The last 12 months has seen a radical remodelling of the community pharmacy landscape. At the beginning of 2023, the Hallo Healthcare Group, the organisation established by private equity company Aurelius following its acquisition of McKesson UK in April 2022, announced the closure of Lloyds Pharmacies in Sainsburys. Since then, it has either closed or sold off the remainder of the group completing their exit from the market this November.

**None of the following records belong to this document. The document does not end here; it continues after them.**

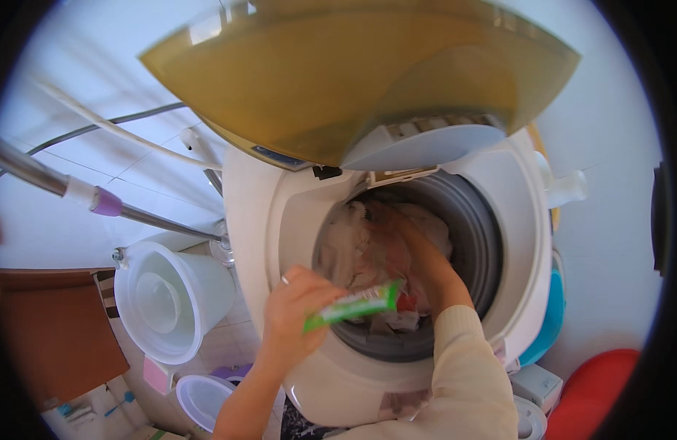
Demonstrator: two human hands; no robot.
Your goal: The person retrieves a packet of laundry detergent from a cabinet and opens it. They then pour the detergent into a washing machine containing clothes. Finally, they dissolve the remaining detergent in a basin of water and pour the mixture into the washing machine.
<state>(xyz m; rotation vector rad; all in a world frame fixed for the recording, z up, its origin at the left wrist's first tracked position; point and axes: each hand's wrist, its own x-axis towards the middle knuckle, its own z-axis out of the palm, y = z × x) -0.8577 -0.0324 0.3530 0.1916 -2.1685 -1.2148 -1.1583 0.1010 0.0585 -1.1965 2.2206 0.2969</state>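
Observation:
My left hand [298, 297], with a ring on a finger, is closed on a green and white packet [357, 306] tilted over the mouth of a top-loading washing machine [261, 220]. Inside the grey drum [479, 227] lies a heap of pale clothes [360, 253] with some pink and red among them. My right arm, in a cream sleeve, reaches down into the drum. The right hand [385, 218] is at the far part of the heap, touching the clothes; its fingers are mostly hidden there.
The machine's amber lid [338, 81] stands raised at the back. To the left are a white bucket [195, 293], a metal pole [155, 218] and a pale basin [203, 400]. A teal basin [550, 323] and a red basin [595, 392] stand at the right.

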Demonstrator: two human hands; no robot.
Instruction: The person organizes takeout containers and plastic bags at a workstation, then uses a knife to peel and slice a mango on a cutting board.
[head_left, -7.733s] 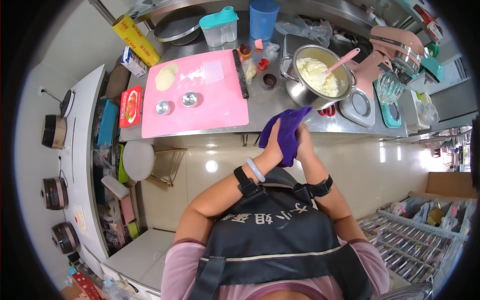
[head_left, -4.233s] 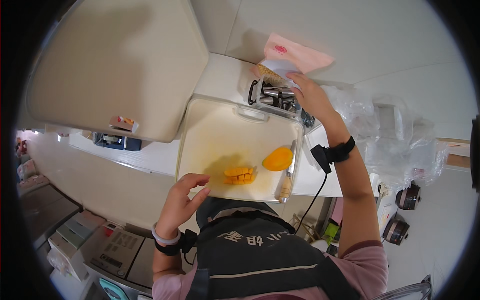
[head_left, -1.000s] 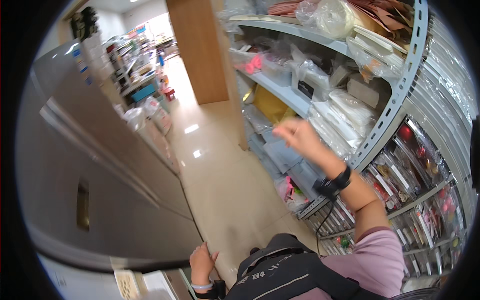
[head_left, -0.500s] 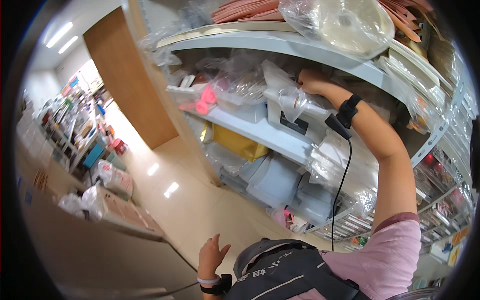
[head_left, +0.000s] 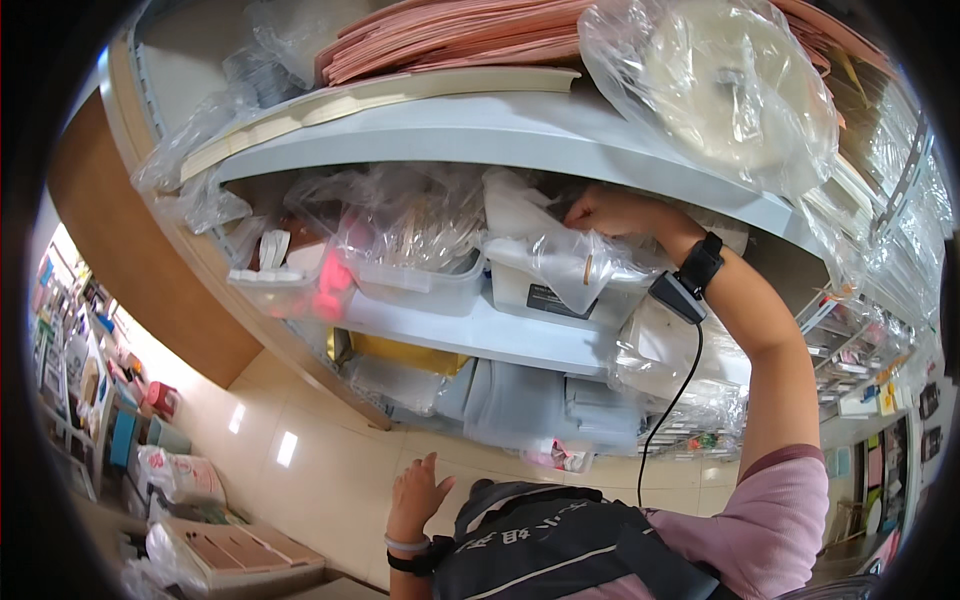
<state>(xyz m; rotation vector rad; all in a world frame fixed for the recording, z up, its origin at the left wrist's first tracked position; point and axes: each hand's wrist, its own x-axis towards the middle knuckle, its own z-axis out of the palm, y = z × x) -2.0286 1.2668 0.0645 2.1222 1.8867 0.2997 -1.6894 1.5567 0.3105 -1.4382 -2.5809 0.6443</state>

There have also been announcements from Boots UK that it would close 300 of its stores, Tesco that it would close 10 of its pharmacies, and Rowlands has set out its ‘close, merge and dispose’ strategy in addition to acquiring 30 of the ex-Lloyds pharmacies in Scotland. A large family-owned group in the North of England, Whitworth Chemists, has now been put up for sale.
These decisions and actions were largely taken on the back of operating losses across the sector due to the still under-funded NHS contractual framework, which urgently needs a complete overhaul, and the general economic climate.
Most of the disposals have gone to entrepreneurial independent owners and small to medium sized groups. The result is that there were 10,307 community pharmacies in England in October 2023, a loss of 531 since January 2021, and 1,340 less than March 2015 when there were 11,647.
This has meant a significant shift in the number and distribution of pharmacy ownership within the different sized groups (excluding distance selling pharmacies) since January 2021. The result is that by far the largest sector is now the small independents owning between 1-5 pharmacies. One benefit is that they can be more dynamic and make the required decisions more quickly; their challenge is that they may not have the capacity to plan and implement the necessary changes.
Another impact of this shift is that those organisations, suppliers and manufacturers that interface with community pharmacies will have to focus their attention and support on an increased number of contact points.
A challenge and opportunity for community pharmacy is to become further embedded as an indispensable part of the local health system. The devolution of contractual arrangements and health budgets to Integrated Care Boards (ICBs) means that local relationships between Local Pharmaceutical Committees (LPCs) and ICBs, and between pharmacy contractors and Primary Care Networks (PCNs) are critical.
Community pharmacy must optimise all of the national and any locally commissioned services by delivering consistently high-quality outcomes and patient experience as part of an integrated health and care system. The recently announced updates of the Blood Pressure Check and Contraception services plus the new Pharmacy First clinical pathway service are an opportunity to demonstrate this. In addition to enhancing credibility across the NHS and community populations, delivering these services should provide much needed and more profitable revenue.
The Kings Fund and Nuffield Trust were commissioned by Community Pharmacy England to write a ‘new vision’ for the sector: Pharmacies of Tomorrow. Evolution continues to underpin the theme; however, whilst some contractors may struggle with the speed of change, the sector cannot wait another 12-24 months if it is to survive.
Change by its nature is disruptive, however what is needed now is not evolution, but revolution. Evolution is too slow and so often we have seen it delivering more of the same. Indeed, this latest vision is very similar to the Pharmacy Voice Forward View blueprint published in 2016 but never adopted. It is why, when we designed the Health Living Pharmacy (HLP) model back in 2009, we based it on organisational development, leadership of change in culture, capability and practice and greater integration. Whilst HLP is now an integral part of Essential Services, some of the aims and ambitions have been lost in translation for many pharmacy owners and organisations.
We have also seen strategies published by the Company Chemists’ Association, the National Pharmacy Association, and the Royal Pharmaceutical Society. Mainly credible in their own right, but many would question why we need four strategies when a single vision with an implementation plan could unite the sector and move it forward together?
The market share of Distance selling pharmacies (DSPs) continues to grow and the acquisition of LloydsDirect by Pharmacy 2U will create an organisation with combined monthly NHS items exceeding 2.7 million. In October 2023 there were 400 DSPs, up 31 on January 2021. It is difficult to access accurate data for all DSPs, however, they still represent a relatively small percentage of total items dispensed, probably around 5%. Hence community pharmacy still has a very important role in the safe supply of medicines which must be retained and valued as part of a range of health services.
Transacting medicines alone is no longer a differentiator nor a sustainable model for pharmacy in the community. Our colleagues in optometry and dentistry are witnessing a déjà vu moment and, like them, pharmacies can no longer be dependent on the NHS for a sustainable future. They must also develop the non-NHS part of their income including self-care support and treatment, and private services. A number are already doing this successfully with greater leverage of P-medicines, Patient Group Directions and Independent Prescribing from pharmacists and other health professionals together with a broad range of private clinical services.
We are already seeing a radical change in what some community pharmacies look like and do. Many of these are independents who are utilising digital and hardware technologies to improve efficiency, release capacity, deliver services and support smart communication and marketing. Those who are agile and adapt to reflect the needs of commissioners and consumers of our services should operate successfully as health providers. Those who wait for someone else to do it for them may not.